In addition to the limitations of Cas9 targeting, applying dCas9-based methods such as CRISPRa/i to lncRNAs could also be problematic. This was highlighted in a recent study that systematically compared the non-specific targeting and the subsequent discrepancies in gene expression profiles of RNAi, ASO-locked nucleic acids (LNA) and CRISPRi using the lncRNA MALAT1 as an illustrative example [70]. Although CRISPRi showed the fewest off-target effects, the three methods resulted in different sets of differentially expressed genes and cellular phenotypes upon depletion.

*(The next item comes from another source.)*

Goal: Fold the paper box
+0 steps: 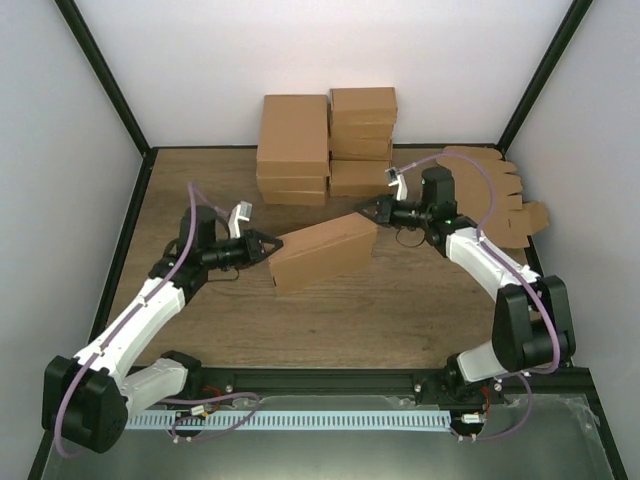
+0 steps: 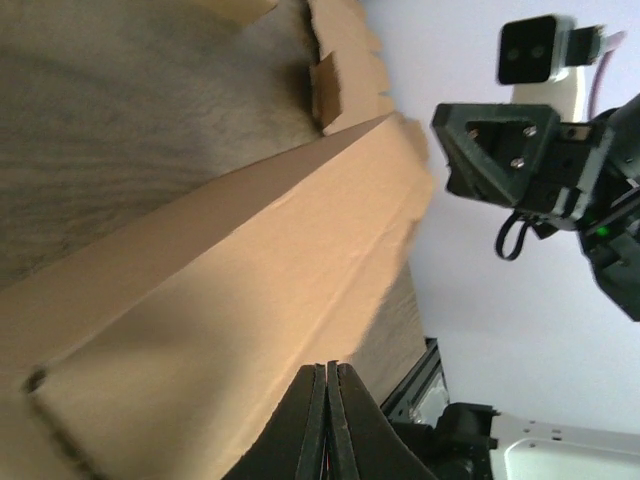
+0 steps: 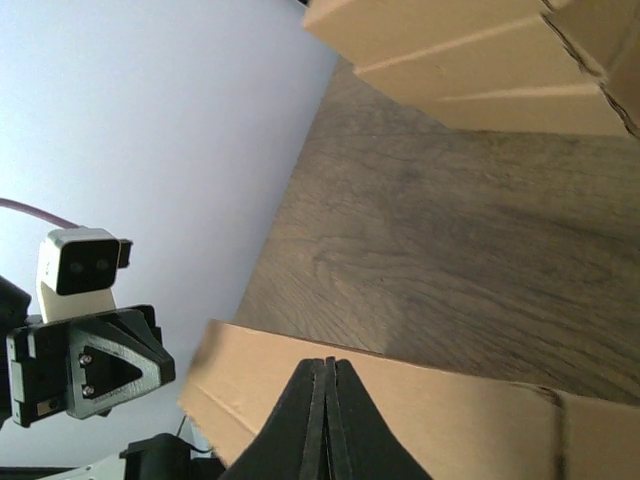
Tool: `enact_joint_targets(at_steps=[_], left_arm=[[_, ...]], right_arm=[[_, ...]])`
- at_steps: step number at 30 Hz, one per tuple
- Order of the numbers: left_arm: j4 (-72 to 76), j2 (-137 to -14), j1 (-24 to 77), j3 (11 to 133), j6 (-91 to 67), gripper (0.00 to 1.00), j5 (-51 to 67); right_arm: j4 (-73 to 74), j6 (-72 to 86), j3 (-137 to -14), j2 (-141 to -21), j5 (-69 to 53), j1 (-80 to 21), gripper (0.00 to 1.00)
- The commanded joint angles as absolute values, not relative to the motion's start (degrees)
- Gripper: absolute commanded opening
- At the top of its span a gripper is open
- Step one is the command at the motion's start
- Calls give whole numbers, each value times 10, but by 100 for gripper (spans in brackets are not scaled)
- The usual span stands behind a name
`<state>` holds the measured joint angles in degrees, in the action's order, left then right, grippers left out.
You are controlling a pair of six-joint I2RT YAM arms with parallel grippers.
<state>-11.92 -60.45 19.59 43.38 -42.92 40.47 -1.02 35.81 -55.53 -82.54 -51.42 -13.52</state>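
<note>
Bolted along the near edge of the counter [image 1: 330, 330], both arm bases are sitting closest to the lens, and the arms are reaching inward from them toward the middle of the counter. The paper box [image 1: 325, 252] is lying there, slanting from the nearer left up toward the far right, and it is looking like a long closed shape rather than a flat sheet. The left tool [image 1: 271, 247] is meeting its left end, and the right tool [image 1: 360, 211] is meeting its far right corner. Both tools are clenched tight, jaws pressed together with nothing showing between them, so they are working as pushers, not clamps. Whether the box is resting fully on the wood or being propped between the two tips is not clear.

The folding seems to be nearing its finish, with the ends being squared or tucked. The next move is likely calling for even, opposed pressure, since a push off-centre could be spinning the box away.

A stack of smaller boxes [image 1: 325, 140] is standing at the far edge, near the box's far side. Flat blanks [image 1: 500, 195] are lying fanned in the far right corner behind the right arm. Open room is lying toward the near edge and the left side.
</note>
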Motion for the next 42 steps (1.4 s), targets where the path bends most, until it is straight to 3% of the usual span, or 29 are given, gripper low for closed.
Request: enact_joint_targets(at_steps=[1,16,26,37,42], left_arm=[[-68,-614,198,368,-451,4,409],[-137,-604,198,444,-415,4,413],[-84,-623,199,365,-420,4,404],[-137,-595,199,421,-413,4,399],[-123,-600,198,392,-414,4,394]], right_arm=[[-48,360,-516,-864,-506,-130,1],[-10,344,-572,-843,-521,-130,1],[-44,343,-517,-882,-511,-130,1],[-11,326,-552,-835,-503,-130,1],[-19,322,-537,-844,-503,-130,1]])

Despite these limitations, CRISPR approaches have been widely used to investigate lncRNAs functions in biological processes, under both physiological and disease conditions, either through gRNA libraries-based functional screening or through targeting individual lncRNAs for deeper understanding of their contributions to specific phenotypes. Over the past few years, more than 300 lncRNAs have been targets for studies that employ CRISPR methods according to CRISPRlnc, a database for manually curated lncRNA-targeting sgRNAs [71]. Beyond the aforementioned ‘classic’ CRISPR methods, several approaches have been tailored over the past years to suit the unique complexity of lncRNAs expression and function, and are utilized in lncRNA functional studies. This review highlights some of these adaptations and briefly discuss their applications in different areas of lncRNA functional studies such as tagging, manipulation of their expression and visualization, to name some examples. Finally, we share perspectives on using some of the newly emerging RNA-targeting CRISPR systems in the direct editing of lncRNAs.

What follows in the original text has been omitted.